ABOUT THIS TASK
Repeat only the lines below from the one containing "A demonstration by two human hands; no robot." through the one containing "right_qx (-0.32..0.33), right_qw", inclusive, exactly as written.

Stored items from a collection
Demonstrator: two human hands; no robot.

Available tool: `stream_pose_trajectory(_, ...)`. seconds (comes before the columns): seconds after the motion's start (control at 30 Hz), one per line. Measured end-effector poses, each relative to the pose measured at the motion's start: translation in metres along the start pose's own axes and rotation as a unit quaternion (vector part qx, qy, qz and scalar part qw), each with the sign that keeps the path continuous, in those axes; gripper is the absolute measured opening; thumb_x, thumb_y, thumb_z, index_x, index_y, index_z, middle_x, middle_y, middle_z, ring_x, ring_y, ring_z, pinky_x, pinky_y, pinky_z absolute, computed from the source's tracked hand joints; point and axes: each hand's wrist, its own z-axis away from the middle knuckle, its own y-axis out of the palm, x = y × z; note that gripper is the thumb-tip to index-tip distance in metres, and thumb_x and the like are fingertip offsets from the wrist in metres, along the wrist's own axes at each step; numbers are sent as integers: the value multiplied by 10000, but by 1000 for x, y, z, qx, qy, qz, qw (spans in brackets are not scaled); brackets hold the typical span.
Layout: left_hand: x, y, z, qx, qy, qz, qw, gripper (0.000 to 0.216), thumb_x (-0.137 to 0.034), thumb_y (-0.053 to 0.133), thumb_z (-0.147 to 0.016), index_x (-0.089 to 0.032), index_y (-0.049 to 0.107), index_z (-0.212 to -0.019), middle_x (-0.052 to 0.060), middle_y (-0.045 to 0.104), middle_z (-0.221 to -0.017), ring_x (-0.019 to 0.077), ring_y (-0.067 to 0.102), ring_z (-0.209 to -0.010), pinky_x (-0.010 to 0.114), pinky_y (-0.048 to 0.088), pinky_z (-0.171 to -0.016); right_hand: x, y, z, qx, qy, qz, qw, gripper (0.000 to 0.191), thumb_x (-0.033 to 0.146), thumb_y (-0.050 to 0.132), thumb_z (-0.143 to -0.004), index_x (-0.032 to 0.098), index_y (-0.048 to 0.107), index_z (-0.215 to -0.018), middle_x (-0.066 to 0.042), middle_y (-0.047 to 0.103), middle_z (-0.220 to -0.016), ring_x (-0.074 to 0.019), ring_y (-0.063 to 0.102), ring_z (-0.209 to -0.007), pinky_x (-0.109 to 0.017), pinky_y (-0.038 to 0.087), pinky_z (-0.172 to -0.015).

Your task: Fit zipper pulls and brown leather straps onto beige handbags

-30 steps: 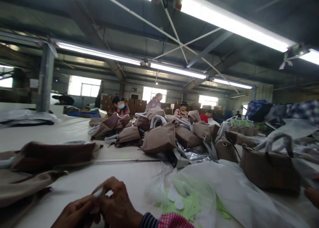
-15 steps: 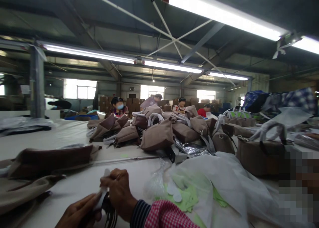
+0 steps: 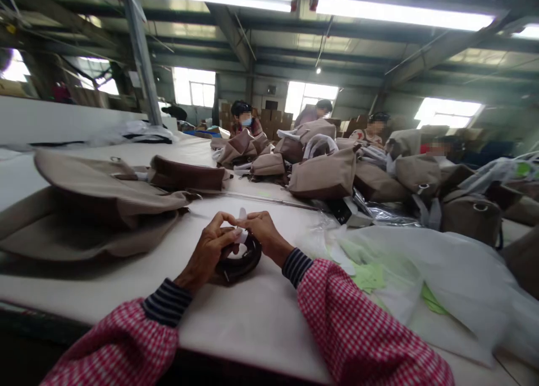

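Over the white table, my left hand and my right hand meet with their fingertips closed on a white strip. The strip passes around one side of a dark brown coiled strap. This coil lies on or just above the table under my fingers, and part of it is hidden by my left hand. What the strip is made of, I cannot tell. Left of my hands lies a large taupe bag on its side, with a dark brown trimmed piece behind it.
Taupe bags with wrapped handles are heaped across the far side. At right, a clear plastic sheet partly covers several light-green pieces. Several people sit or stand beyond the heap. The table's front edge runs below my forearms.
My view has swung left and down, so both forearms now show. The white strip is now around the coiled strap, whose loops hung loosely below my hands before.
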Motion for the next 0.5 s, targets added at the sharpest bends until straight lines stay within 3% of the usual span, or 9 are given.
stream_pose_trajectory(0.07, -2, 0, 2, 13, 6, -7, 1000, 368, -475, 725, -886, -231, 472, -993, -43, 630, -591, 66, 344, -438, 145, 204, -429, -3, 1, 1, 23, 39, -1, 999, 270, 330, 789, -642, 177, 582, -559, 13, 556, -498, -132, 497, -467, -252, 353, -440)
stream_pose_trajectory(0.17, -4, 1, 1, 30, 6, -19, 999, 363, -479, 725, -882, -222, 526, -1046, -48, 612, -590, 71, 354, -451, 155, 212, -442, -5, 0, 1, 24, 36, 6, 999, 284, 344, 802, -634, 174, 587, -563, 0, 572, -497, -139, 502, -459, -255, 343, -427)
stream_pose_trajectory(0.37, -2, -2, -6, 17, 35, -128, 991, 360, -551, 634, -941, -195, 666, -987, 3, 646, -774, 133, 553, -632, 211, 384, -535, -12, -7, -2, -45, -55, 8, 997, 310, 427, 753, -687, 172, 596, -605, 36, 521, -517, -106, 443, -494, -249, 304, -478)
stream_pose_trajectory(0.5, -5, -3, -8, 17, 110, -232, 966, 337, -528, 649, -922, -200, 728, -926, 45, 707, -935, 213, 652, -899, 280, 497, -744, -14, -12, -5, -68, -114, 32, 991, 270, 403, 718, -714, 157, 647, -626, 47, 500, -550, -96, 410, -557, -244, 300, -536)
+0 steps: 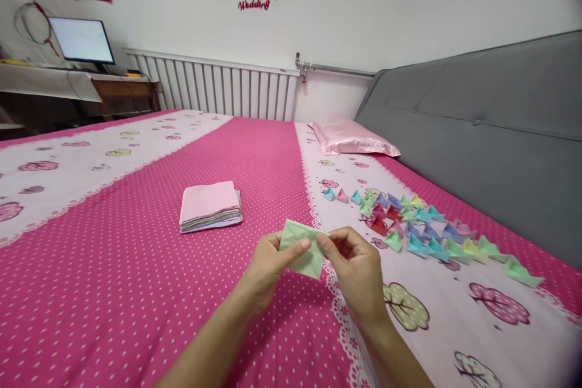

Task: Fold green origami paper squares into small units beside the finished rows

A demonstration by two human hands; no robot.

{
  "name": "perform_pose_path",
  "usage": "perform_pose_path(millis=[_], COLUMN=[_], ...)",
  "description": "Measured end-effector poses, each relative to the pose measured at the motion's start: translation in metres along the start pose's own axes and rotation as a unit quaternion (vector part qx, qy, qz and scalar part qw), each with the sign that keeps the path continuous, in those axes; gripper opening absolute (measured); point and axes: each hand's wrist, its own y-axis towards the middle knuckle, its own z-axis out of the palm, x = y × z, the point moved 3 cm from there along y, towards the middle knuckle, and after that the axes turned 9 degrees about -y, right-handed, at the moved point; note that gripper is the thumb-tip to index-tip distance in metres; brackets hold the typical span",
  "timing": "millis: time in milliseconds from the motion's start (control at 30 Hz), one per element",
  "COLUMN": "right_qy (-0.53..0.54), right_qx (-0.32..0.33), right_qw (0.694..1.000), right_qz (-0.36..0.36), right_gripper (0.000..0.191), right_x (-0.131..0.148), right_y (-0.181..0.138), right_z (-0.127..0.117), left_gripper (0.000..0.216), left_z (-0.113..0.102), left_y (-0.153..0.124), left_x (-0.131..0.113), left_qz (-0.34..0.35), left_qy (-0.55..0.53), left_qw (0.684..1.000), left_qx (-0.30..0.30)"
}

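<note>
A light green sheet of folding paper [305, 265], partly folded and creased, is held up above the bed between my two hands. My left hand [268, 264] grips its left side, thumb lying across the front and fingers behind. At the upper right corner, my right hand [357, 267] pinches the paper between thumb and index finger, the other fingers curled. Beyond my left hand lies a stack of coloured paper squares [210, 203], a pink one on top. To the right of my right hand, many small folded paper boats [427, 230] in several colours sit in loose rows.
A pink patterned bedspread [136, 291] spreads under everything. A pink pillow [352, 137] rests near the grey padded headboard [482, 115] on the right. Behind the bed stand a white radiator [218, 85] and, at far left, a desk [122, 90] with a monitor [82, 40].
</note>
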Motion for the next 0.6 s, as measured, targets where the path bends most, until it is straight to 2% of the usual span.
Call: perform_pose_path(millis=[267, 400, 467, 600], right_qy=[0.036, 0.027, 0.011, -0.011], right_qx=[0.025, 0.064, 0.089, 0.134], right_qw=[0.999, 0.997, 0.995, 0.99], right_qz=[0.019, 0.025, 0.034, 0.034], right_gripper=[0.021, 0.016, 0.021, 0.019], right_x=[-0.001, -0.003, -0.0044, -0.0037], right_y=[0.002, 0.0034, 0.0036, 0.0028], right_z=[0.0003, 0.0004, 0.001, 0.0026], left_gripper=[0.024, 0.023, 0.023, 0.023], left_z=[-0.0013, -0.0031, -0.0032, -0.0016], left_y=[-0.0006, -0.0003, -0.0003, -0.001], left_x=[0.0003, 0.0, -0.0002, 0.0021], left_qz=[-0.01, -0.014, -0.018, -0.057], left_qy=[0.032, 0.046, 0.065, 0.119], left_qw=[0.999, 0.999, 0.997, 0.99], left_qx=[0.017, 0.024, 0.032, 0.041])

EXERCISE OUTPUT
A demonstration by two human hands; no robot.

{
  "name": "perform_pose_path",
  "usage": "perform_pose_path(millis=[_], COLUMN=[_], ...)",
  "description": "Measured end-effector poses, each relative to the pose measured at the motion's start: translation in metres along the start pose's own axes and rotation as a unit quaternion (vector part qx, qy, qz and scalar part qw), each with the sign that keeps the path continuous, in those axes; gripper opening absolute (measured); point and axes: each hand's wrist, its own y-axis towards the middle knuckle, its own z-axis out of the palm, x = y × z, the point moved 3 cm from there along y, towards the middle knuckle, and after that the axes turned 9 degrees about -y, right-handed, at the moved point; note that gripper is the thumb-tip to index-tip distance in metres; brackets hold the typical span",
  "timing": "millis: time in milliseconds from the motion's start (control at 30 Hz), one per element",
  "COLUMN": "right_qy (-0.53..0.54), right_qx (-0.32..0.33), right_qw (0.694..1.000), right_qz (-0.36..0.36), right_gripper (0.000..0.191), right_x (-0.131..0.148), right_y (-0.181..0.138), right_z (-0.127..0.117), left_gripper (0.000..0.216), left_z (-0.113..0.102), left_y (-0.153..0.124), left_x (-0.131..0.113), left_qz (-0.34..0.35), left_qy (-0.55..0.53), left_qw (0.684..1.000), left_qx (-0.30..0.30)"

This is the complete answer to the exercise.